Work order> For this exercise, copy exactly only the lines from the one containing "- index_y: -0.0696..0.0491" to the final line of the material below, without the pictures.

=== Section Start ===

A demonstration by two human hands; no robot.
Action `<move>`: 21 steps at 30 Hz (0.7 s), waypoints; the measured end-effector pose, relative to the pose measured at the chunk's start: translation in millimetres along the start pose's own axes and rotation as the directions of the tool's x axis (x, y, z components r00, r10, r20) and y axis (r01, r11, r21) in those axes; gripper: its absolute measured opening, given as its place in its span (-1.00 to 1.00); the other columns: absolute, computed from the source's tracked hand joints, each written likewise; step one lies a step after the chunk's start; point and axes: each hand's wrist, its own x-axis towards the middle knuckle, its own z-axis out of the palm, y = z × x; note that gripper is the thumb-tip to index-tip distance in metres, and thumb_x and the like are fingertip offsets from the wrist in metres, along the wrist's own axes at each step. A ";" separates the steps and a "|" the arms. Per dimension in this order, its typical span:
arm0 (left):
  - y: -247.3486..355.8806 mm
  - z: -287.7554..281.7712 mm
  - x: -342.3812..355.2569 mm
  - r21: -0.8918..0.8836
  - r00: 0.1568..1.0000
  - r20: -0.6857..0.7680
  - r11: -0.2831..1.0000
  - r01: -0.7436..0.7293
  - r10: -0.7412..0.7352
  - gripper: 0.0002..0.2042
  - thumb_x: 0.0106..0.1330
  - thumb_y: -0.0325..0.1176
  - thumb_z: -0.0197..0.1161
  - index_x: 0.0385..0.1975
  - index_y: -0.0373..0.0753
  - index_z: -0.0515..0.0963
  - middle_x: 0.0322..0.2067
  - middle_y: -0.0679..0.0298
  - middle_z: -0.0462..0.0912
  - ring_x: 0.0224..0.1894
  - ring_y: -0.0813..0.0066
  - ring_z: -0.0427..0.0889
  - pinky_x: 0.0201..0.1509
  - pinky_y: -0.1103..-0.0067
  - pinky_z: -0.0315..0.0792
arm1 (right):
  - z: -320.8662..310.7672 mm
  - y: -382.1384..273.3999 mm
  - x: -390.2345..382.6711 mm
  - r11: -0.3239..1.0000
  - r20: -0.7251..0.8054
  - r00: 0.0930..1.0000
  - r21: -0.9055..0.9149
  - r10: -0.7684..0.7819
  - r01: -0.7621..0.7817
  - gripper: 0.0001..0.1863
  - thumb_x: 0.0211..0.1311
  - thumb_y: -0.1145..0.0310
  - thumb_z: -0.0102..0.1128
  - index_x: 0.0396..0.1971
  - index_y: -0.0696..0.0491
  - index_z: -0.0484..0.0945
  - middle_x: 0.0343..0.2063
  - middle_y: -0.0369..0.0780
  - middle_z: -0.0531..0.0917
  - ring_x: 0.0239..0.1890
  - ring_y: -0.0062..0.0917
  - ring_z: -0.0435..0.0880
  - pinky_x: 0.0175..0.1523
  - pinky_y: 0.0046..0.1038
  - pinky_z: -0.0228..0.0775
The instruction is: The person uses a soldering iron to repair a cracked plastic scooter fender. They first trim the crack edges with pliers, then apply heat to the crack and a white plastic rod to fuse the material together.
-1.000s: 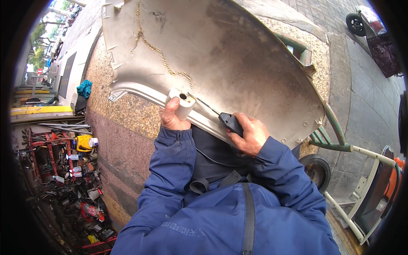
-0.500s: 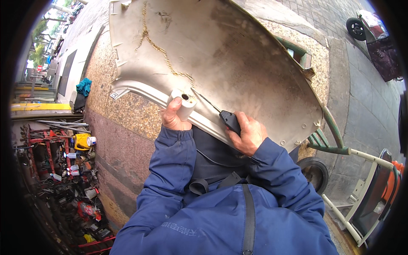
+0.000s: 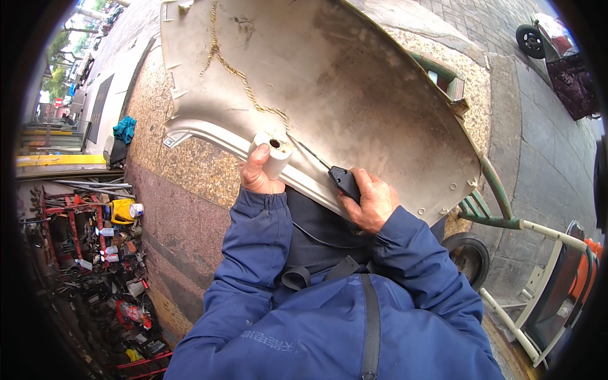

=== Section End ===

Answer to the problem>
  - index_y: -0.0696..0.0491
  - index_z: -0.0484..0.0945
  - middle_x: 0.0343..0.2063
  - middle_y: -0.0369..0.0780
  - middle_z: -0.0531..0.0917
  - ring_x: 0.0239..0.1890
  - ring_y: -0.0062..0.0917
  - ring_z: -0.0435..0.0880
  - pinky_x: 0.0175..0.1523
  - pinky_y: 0.0046..0.1038
  - pinky_z: -0.0228..0.0775
The instruction is: The person uses a soldering iron to repair a cracked plastic scooter fender. They first trim the crack edges with pliers, then apply heat to the crack and a white plastic rod to fuse the material together.
-1.000s: 
-0.500s: 
+0.000s: 

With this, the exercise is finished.